Data Classification and Loss Prevention

Simple explanation

Classification: The Foundation of Everything

You can’t protect what you haven’t classified. Every data protection decision — encryption, access control, sharing restrictions, retention, DLP enforcement — depends on knowing what the data is. Classification is the foundation that everything else builds on.

Yet most organisations skip classification and jump straight to DLP. They create DLP rules looking for credit card numbers and social security numbers — which catches maybe 10% of sensitive data. The other 90% (strategic plans, engineering designs, customer communications, M&A preparations) doesn’t match a pattern, so it flows freely.

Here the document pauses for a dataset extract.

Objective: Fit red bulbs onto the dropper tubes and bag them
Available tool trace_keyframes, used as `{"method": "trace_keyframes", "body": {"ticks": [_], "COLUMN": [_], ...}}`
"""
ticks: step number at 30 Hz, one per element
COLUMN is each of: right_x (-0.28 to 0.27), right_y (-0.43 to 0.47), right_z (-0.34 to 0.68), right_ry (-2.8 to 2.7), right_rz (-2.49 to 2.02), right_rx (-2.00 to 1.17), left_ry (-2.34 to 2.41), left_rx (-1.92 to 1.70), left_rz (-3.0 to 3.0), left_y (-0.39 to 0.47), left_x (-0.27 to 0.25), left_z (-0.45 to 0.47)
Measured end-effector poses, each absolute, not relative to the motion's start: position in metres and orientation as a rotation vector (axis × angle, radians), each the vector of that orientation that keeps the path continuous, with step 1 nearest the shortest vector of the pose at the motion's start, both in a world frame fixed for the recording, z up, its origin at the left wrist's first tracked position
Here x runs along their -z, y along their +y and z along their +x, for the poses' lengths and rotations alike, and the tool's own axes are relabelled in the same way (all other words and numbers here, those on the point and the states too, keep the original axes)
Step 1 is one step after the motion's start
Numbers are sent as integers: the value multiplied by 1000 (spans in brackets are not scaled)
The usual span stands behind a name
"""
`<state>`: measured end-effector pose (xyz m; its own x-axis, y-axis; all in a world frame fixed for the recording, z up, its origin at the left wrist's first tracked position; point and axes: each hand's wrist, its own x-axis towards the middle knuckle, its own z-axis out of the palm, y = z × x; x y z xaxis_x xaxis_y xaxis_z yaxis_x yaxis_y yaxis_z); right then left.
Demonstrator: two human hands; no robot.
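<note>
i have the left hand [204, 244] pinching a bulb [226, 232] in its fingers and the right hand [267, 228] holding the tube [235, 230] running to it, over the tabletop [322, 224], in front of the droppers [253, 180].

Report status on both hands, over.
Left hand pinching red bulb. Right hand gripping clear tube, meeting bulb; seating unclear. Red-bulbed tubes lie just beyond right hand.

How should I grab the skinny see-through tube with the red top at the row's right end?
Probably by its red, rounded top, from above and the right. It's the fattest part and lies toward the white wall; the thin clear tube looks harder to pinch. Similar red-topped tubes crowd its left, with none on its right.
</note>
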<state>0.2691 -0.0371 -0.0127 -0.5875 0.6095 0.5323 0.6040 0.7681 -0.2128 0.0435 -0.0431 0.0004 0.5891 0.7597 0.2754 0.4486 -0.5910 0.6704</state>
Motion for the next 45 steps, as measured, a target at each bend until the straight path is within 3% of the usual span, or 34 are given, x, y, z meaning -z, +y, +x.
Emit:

The security architect designs the classification strategy first, then layers DLP on top.

Designing the Classification Taxonomy

The taxonomy must be simple enough for every user to understand and specific enough to drive protection decisions. Microsoft recommends 3-5 sensitivity levels:

Level	Label	Protection	Example Content
1	Public	No restrictions	Marketing brochures, press releases, public website content
2	Internal	Organisation-only access	Internal memos, team plans, process documentation
3	Confidential	Restricted to specific groups	Financial reports, customer data, product roadmaps
4	Highly Confidential	Encrypted, tracked, no external sharing	M&A plans, executive compensation, trade secrets

Common architecture mistakes:

Too many labels — More than 5-6 sensitivity levels confuse users. They won’t choose correctly between “Confidential - Internal,” “Confidential - Partners,” and “Confidential - Restricted.”
No default label — If there’s no default, users skip labelling entirely. Set “Internal” as the default for most users.
Labels without protection — A label that adds a header but doesn’t restrict access gives a false sense of security. Every label should enforce something.
No sublabels for key scenarios — “Confidential” might need sublabels: “Confidential - Financial,” “Confidential - HR,” “Confidential - Legal” — each with different group-based encryption recipients.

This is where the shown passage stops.